I think it necessary to say that while I do take into account student's own concerns, I hardly use them as the only method or even a very reliable method of grading or tutoring. A lot of students don't know what their writing problems truly are. They tell you they have problem with grammar because they have been told so their entire lives. I usually found that when a student told me they worried about grammar they had much more severe problems in other areas. So while grammar might be an overarching issue to them, I might disregard that and instead focus on their complete lack of thesis or say, on transitions and organization.

Within TOPIC I feel I must facilitate student's growth through commentary, commentary that is an entirely different, and largely impersonal version of a tutorial. The more experienced I become with TOPIC the more I realize that I am not just the student's tutor or grader, but simultaneously a weaker version of both.
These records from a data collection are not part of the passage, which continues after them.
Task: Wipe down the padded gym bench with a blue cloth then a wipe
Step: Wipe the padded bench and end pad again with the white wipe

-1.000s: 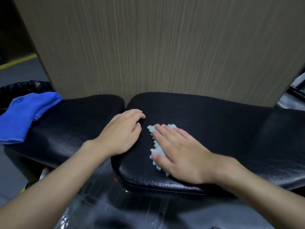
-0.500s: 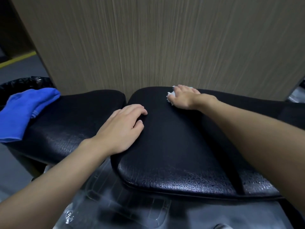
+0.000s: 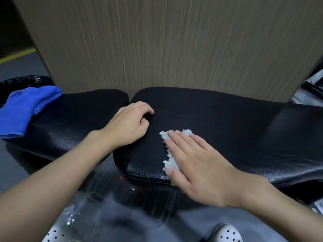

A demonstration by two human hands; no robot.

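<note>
Wood-grain panel stands upright at the far side, filling most of the view. Padded gym bench runs left to right in front of it, black, in two cushions with a gap between them near centre. Blue cloth lies bunched on the far-left end of the left cushion, well apart from both my hands. My right hand lies flat, palm down, fingers extended and together, on the near-left part of the right cushion, pressing the wipe. Wipe is pale, ragged-edged, mostly under my fingers; it shows past the fingertips and along the thumb side. My left hand rests on the right cushion's left edge, fingers loosely curled, holding nothing.
</note>
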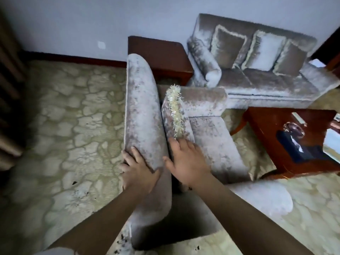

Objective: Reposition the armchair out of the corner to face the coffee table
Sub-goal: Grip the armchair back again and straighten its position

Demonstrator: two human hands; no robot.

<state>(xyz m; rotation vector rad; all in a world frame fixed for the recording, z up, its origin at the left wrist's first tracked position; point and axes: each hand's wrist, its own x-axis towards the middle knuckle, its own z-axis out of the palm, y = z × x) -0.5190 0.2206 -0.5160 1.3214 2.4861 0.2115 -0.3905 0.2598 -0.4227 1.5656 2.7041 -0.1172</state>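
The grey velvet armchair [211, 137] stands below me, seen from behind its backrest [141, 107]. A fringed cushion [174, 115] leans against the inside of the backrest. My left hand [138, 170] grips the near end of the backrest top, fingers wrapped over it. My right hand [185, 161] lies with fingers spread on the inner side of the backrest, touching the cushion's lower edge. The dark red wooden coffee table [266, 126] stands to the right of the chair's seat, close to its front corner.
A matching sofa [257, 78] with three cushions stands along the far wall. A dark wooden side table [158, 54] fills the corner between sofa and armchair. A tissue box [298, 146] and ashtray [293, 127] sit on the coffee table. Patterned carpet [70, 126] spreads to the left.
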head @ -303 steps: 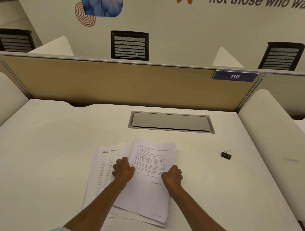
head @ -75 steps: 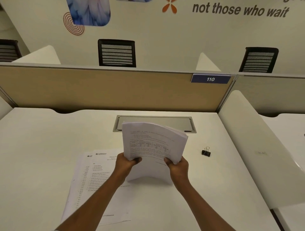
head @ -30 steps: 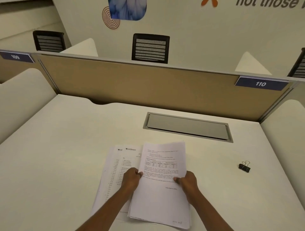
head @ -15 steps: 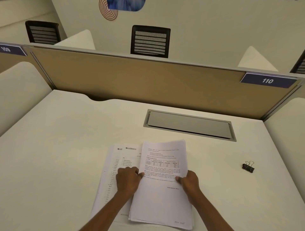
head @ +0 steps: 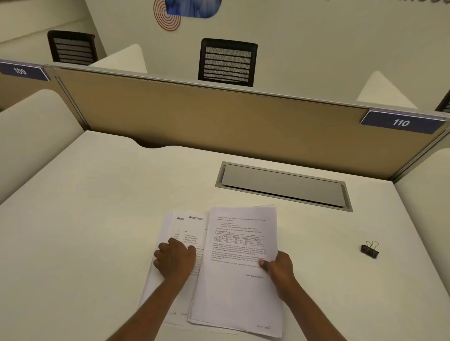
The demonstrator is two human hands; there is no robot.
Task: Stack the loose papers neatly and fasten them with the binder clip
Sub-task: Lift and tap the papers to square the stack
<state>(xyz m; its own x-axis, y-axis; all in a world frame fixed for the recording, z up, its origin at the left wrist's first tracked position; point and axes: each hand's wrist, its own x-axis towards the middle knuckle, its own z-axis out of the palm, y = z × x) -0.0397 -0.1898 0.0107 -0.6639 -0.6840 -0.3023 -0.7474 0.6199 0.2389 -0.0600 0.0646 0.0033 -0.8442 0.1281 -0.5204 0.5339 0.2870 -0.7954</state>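
Stack [head: 238, 292]: thin, floppy, sheets slide; grip both long edges.
Left hand [head: 174, 261]: loosely bent, presses offset sheets [head: 180, 226].
Right hand [head: 280, 267]: pinches stack edge.
Binder clip [head: 370, 250]: untouched, right.

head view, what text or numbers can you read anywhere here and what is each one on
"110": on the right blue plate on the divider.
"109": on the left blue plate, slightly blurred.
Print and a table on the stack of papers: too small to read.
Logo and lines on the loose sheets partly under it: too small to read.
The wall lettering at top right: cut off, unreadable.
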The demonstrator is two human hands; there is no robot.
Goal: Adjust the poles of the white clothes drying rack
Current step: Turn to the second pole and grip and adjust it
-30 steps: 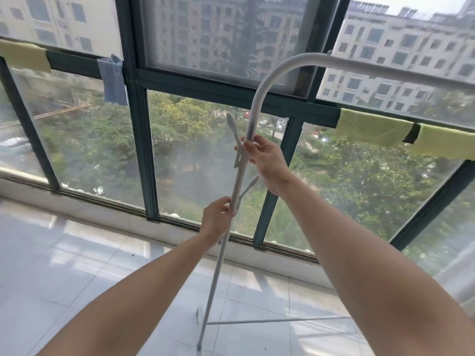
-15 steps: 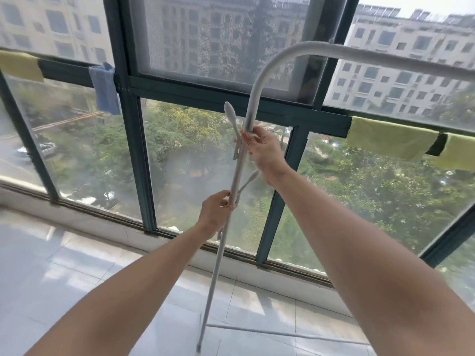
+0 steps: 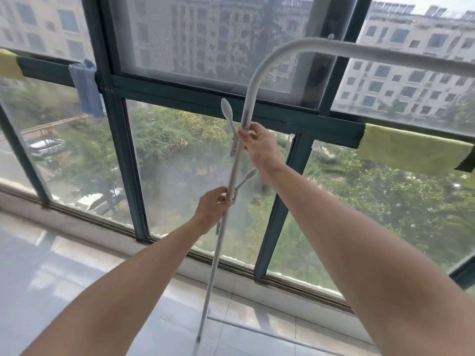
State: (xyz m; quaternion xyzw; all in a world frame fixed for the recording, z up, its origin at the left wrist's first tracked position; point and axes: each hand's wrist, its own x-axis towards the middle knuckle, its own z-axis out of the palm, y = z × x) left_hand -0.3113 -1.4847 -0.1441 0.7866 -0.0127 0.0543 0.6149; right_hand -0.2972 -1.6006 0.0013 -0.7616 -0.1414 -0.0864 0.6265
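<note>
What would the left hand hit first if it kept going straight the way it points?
The left hand already grips the pole. Going on, it would probably meet the lower peg, then the window glass; depth is unclear.

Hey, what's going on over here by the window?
A person is working on a white clothes drying rack beside the window. The right hand grips its upright pole just below the curved bend, and the left hand holds the same pole lower down, near a small folding peg. Cloths hang on the window frame.
</note>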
Saturday, September 1, 2007

Week 1: 3 most important concepts of composition

I have never taught in a classroom setting before so I can only theorize a top three list of important composition concepts. The most important would be for students to write logically. Secondly, they must practice the process of revision and prewriting. Lastly, they must have the ability to pull pertinent pieces of information from outside sources to bolster their own arguments without having such information speak for them within the paper.
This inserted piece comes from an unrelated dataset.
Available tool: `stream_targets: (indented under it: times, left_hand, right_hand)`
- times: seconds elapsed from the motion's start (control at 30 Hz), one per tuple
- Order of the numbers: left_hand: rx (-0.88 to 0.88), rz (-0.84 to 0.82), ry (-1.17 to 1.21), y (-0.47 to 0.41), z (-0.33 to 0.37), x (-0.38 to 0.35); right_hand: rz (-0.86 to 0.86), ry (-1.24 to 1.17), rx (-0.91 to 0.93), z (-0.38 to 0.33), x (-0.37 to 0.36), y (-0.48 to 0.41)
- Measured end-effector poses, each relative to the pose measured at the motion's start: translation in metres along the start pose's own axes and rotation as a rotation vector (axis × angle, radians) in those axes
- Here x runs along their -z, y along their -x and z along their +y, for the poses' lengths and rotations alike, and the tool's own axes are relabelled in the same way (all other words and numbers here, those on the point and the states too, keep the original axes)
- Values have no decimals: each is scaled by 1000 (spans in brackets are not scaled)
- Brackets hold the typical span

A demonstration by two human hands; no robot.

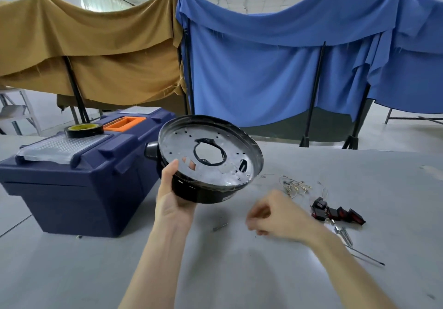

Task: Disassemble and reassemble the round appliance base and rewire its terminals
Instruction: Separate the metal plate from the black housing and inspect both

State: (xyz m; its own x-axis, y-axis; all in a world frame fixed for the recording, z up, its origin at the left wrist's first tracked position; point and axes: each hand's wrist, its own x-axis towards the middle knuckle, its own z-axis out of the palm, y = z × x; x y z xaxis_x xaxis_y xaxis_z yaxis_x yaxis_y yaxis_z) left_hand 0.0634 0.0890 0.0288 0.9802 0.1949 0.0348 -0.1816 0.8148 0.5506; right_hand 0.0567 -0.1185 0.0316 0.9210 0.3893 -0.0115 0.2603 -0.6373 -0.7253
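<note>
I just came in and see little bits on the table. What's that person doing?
A person is working on a round appliance base. Their left hand holds it tilted above the table. The right hand hovers over the table, blurred, so whether it holds anything is unclear. Loose wires and small switches lie nearby.

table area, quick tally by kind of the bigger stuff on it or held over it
blue toolbox: 1
tape roll: 1, on the blue toolbox
round appliance base: 1, held in the left hand
cluster of black switches: 1, too bunched to count singly
bundle of terminal wires: 1
thin screwdriver-like tool: 1
total: 6
</note>
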Motion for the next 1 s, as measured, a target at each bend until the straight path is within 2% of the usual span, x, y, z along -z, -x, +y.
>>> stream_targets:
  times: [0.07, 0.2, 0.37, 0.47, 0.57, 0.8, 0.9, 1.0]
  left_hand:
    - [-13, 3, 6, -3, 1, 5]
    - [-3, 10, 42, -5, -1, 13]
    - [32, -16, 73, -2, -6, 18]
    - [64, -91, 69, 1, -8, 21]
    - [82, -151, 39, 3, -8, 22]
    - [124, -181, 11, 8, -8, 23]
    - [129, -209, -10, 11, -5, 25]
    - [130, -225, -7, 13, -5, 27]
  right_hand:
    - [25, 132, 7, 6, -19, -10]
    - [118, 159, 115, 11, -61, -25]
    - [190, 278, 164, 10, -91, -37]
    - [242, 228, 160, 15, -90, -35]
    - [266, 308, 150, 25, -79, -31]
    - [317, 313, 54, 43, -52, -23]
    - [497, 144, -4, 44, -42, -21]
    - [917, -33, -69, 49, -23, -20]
In simpler terms, I value the ability of a student to articulate ideas, compose and fine tune the same ideas through revision, and to perform basic and effective research to support and develop those ideas. I have given a lot of thought to the practicality of these concepts given that I have yet to teach. However, I believe if you enter a classroom and set the bar at any certain level, you can encourage students to rise to your expectations. This may indeed be my naiveté on display.

As a document instructor, I plan to look for evidence of these three elements of composition within appropriate student assignments, in addition to any other information or grading criteria provided by my CI to arrive at a just and deserved grade.


I realize that my three concepts seem fairly cold but the last thing I want as a teacher is to be regarded as a pushover, whose ideas on teaching are so far from traditional that students do not take them seriously. On some level I understand that by emphasizing prewriting, revision, and research students might 'turn-off' their ability to enjoy the class. But with the new interdisciplinary approach to composition I don't think it would be hard to bring many of them back in with content as opposed to process. I think a teacher should try to meet each student's individual needs as a writer as best they can given the motivation of the individual student.

To me it is the student's responsibility to find their own authentic voice. A teacher's role in its formation should be to stimulate interest through heuristic questioning. The student should always approach the teacher wanting to improve. The teacher should not approach the student with suggested ways of becoming more authentic. I guess I place a lot of responsibility with the student.